> Goal of the exercise: Produce a word-for-word copy of the data that follows, excluding images.

> Supplied data:

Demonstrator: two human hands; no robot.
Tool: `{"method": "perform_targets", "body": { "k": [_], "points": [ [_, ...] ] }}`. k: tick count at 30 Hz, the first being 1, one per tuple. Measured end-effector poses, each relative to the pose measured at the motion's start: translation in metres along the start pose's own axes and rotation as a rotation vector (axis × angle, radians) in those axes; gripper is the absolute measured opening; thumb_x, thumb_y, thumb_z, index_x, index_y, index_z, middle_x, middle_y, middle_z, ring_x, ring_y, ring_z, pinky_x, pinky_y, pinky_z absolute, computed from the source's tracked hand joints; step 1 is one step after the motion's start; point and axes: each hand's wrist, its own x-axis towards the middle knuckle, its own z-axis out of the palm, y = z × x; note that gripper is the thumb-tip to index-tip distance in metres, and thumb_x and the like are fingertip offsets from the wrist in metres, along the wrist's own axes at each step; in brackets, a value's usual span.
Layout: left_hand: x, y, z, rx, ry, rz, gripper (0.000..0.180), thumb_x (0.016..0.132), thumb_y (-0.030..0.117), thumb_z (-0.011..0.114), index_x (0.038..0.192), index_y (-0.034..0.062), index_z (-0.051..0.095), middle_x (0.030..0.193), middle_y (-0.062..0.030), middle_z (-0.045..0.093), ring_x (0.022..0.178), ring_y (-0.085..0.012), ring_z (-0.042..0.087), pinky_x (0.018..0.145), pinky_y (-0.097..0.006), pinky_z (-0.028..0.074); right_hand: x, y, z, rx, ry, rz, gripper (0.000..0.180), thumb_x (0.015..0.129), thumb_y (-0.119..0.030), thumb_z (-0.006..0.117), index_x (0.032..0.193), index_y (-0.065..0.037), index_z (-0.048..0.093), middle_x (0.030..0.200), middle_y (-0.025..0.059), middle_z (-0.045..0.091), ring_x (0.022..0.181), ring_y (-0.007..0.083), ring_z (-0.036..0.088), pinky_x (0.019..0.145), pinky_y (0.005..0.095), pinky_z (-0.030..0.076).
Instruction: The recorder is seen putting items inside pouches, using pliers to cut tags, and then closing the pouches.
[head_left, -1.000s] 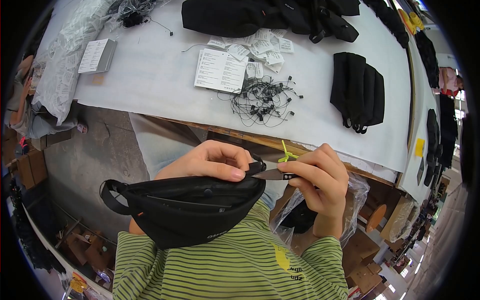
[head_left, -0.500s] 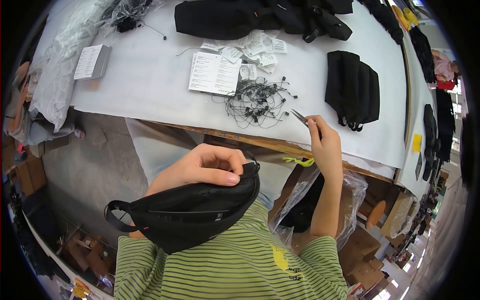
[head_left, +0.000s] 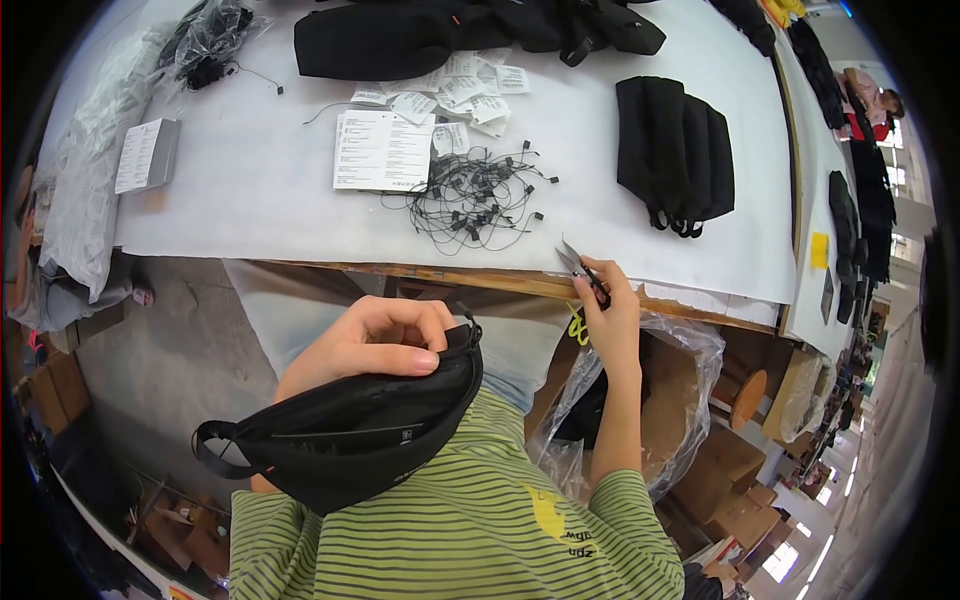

> Answer box:
Demonstrator: two human hands; no robot.
Tool: `{"method": "perform_targets", "body": { "k": [_], "points": [ [_, ...] ] }}`. k: tick count at 30 Hz, the first being 1, one per tuple. Measured end-effector poses, each relative to the pose measured at the motion's start: translation in metres along the start pose's own axes and rotation as a rotation vector (axis × angle, radians) in those axes; gripper is the absolute measured opening; thumb_x, thumb_y, thumb_z, index_x, index_y, index_z, middle_x, middle_y, middle_z, ring_x, ring_y, ring_z, pinky_x, pinky_y, pinky_z absolute, computed from the source's tracked hand joints; step 1 is one step after the motion's start; point and axes: each hand's wrist, its own x-axis towards the middle knuckle, its own z-axis out of the palm, y = z × x; note that gripper is the thumb-tip to index-tip distance in metres, and thumb_x and the like are fingertip offsets from the wrist in metres, along the wrist's own axes at each step; in brackets, a value's usual span.
Layout: left_hand: x, y, z, rx, ry, rz, gripper (0.000..0.180), thumb_x (0.016..0.132), thumb_y (-0.030..0.117), thumb_z (-0.011..0.114), index_x (0.038..0.192), index_y (-0.034..0.062), index_z (-0.051..0.095), middle_x (0.030..0.193), middle_y (-0.062..0.030), middle_z (-0.045..0.093), ring_x (0.022..0.178), ring_y (-0.085..0.012), ring_z (-0.042..0.087), pinky_x (0.018..0.145), pinky_y (-0.097..0.006), pinky_z (-0.028..0.074); right_hand: x, y, z, rx, ry, rz, gripper (0.000..0.180), thumb_x (0.015..0.129), thumb_y (-0.119..0.030), thumb_z (-0.006..0.117), index_x (0.032..0.193), index_y (-0.065..0.037), index_z (-0.048..0.093), middle_x (0.030..0.200), middle_y (-0.025..0.059), middle_z (-0.045..0.091), ring_x (0.022..0.181), ring_y (-0.007..0.083), ring_z (-0.036..0.088), pinky_x (0.019..0.145), pinky_y (0.005..0.095), pinky_z (-0.030..0.076).
Instruction: The recorder is seen putting items inside pouches, using pliers to cut tags, and then closing the pouches.
[head_left, -1.000s] 
[head_left, -0.500s] 
[head_left, +0.000s] 

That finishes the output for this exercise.